You’ve probably seen it reported that star fund manager Neil Woodford has gone bullish on UK-facing cyclicals recently, even going so far as to sell defensive stalwart GlaxoSmithKline (LSE: GSK) to fund the move.
In another surprising manoeuvre (at least to me) he piled his fund into Lloyds Banking Group (LSE: LLOY) after shunning bank stocks for more than a decade.
Bullish on the UK economy
Neil Woodford is known for his caution and for getting the big calls correct so that the funds he manages avoid large drawdowns. So why is he buying an out-and-out cyclical firm with an undifferentiated commodity offering such as Lloyds? My guess is that he might be attempting a kind of medium-term trade and will likely dump the shares as soon as it looks like a cyclical down-leg is on the way.
But he must be bullish on the UK economy to make this trade. US contrarian investing champion David Dreman once said that banks tend to be first in and first out of recessions and downturns, so I’d like to think that Mr Woodford thinks the UK economy is heading for a period of strong positive momentum.

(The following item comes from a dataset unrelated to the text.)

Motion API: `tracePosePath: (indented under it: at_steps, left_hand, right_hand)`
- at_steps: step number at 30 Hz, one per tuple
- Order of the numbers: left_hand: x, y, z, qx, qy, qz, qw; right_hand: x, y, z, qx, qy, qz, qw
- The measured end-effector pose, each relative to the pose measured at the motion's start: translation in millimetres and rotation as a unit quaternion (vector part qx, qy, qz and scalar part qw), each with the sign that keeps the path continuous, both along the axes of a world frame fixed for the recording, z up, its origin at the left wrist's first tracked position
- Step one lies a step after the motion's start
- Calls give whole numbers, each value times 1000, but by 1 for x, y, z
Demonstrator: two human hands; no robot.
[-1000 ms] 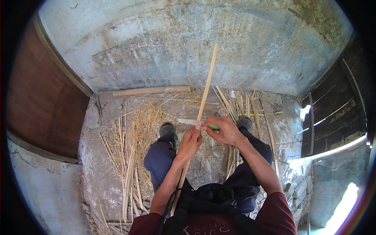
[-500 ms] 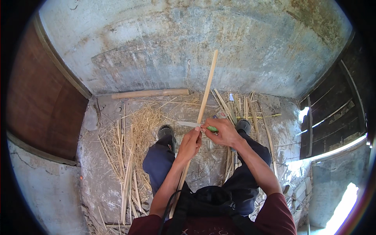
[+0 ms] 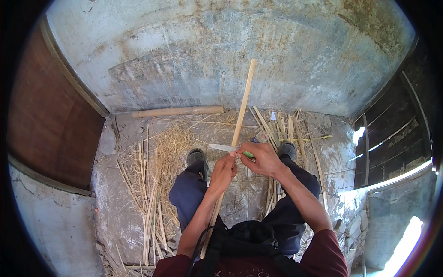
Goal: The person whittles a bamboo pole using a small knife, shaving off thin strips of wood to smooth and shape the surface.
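A long pale bamboo strip (image 3: 244,104) runs from near my waist up past my hands, its far end pointing at the wall. My left hand (image 3: 223,172) is closed around the strip just below the knife. In my right hand (image 3: 263,158) I grip a knife with a green handle (image 3: 248,154). Its pale blade (image 3: 220,147) points left and lies across the strip, right beside my left fingertips. The two hands nearly meet there, and the fingers hide exactly where the edge touches.
Thin shavings (image 3: 171,145) heap on the floor left of my feet, beside several split strips (image 3: 150,217). More strips (image 3: 267,124) lie by my right shoe (image 3: 287,150). A bamboo pole (image 3: 177,111) rests along the wall's foot. Stacked bricks (image 3: 353,231) stand at the right.
The knife tilts slightly more, its handle a little lower than the blade tip. The strip's far end has shifted very slightly left. Both hands keep their hold.
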State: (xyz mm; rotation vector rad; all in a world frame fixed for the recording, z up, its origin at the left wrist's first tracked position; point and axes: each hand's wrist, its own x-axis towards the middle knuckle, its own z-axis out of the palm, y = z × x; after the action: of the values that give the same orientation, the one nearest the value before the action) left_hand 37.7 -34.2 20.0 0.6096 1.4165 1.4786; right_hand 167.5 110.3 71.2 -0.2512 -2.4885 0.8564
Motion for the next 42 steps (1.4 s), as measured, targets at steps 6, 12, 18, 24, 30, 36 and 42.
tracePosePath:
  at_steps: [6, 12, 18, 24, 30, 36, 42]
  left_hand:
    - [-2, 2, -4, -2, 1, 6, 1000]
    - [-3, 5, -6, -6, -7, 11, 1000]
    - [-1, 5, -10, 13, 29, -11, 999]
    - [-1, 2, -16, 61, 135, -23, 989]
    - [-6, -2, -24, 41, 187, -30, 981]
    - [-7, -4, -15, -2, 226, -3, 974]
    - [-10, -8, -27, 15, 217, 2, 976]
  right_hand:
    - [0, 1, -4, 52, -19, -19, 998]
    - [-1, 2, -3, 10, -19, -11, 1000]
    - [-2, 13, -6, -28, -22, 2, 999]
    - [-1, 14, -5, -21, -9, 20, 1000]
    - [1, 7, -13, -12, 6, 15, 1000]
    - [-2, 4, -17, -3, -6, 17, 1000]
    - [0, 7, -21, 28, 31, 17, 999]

Downturns can strike with alarming speed
I’m not swayed though. To me, there’s big risk involved in holding the shares of a bank such as Lloyds, particularly after a period of robust profits such as it is seeing now. Profits are locked together with the fortunes of the UK economy, so if the economy dips, so will Lloyds’ profits and the share price, and such movements can go a long way.
I reckon that the longer its profits are strong, the closer the firm could be to the next downturn, and history shows that such events can strike with alarming speed. Lloyds looks risky to me right now, so if I held the firm’s shares I’d ditch them to buy something less cyclical.
Top of my list of candidates is mid-cap defensive consumer goods specialist PZ Cussons (LSE: PZC). Fast-moving consumer goods firms are renowned for their defensive qualities because customer brand loyalty and repeat purchasing tend to lead to a stable incoming flow of cash that is often remarkably resilient to the effects of macroeconomic slow-downs.
Downturn-resistant incoming cash flow
The reason for such resilience, of course, is that such firms tend to deal in goods that many people consider ‘essential’, which means they keep buying no matter how tough economic times become. PZ Cussons range of personal and home care brands includes names such as Carex, Imperial Leather, Zip and Morning Fresh, for example, all good sellers that people get in the habit of buying.
I think it is interesting right now because it appears to be poised to move out of a long period where operational and share price progress has been flat. Both the shares and the firm’s revenue have been moving in a tight range since the end of 2010, but I reckon value is building in the business.
Last week the directors told us in an update that the strength and agility of the company’s brand portfolio are underpinning solid performance in all regions and new product launches are performing well. I think it is just a question of time before operational progress and the shares break out to the upside.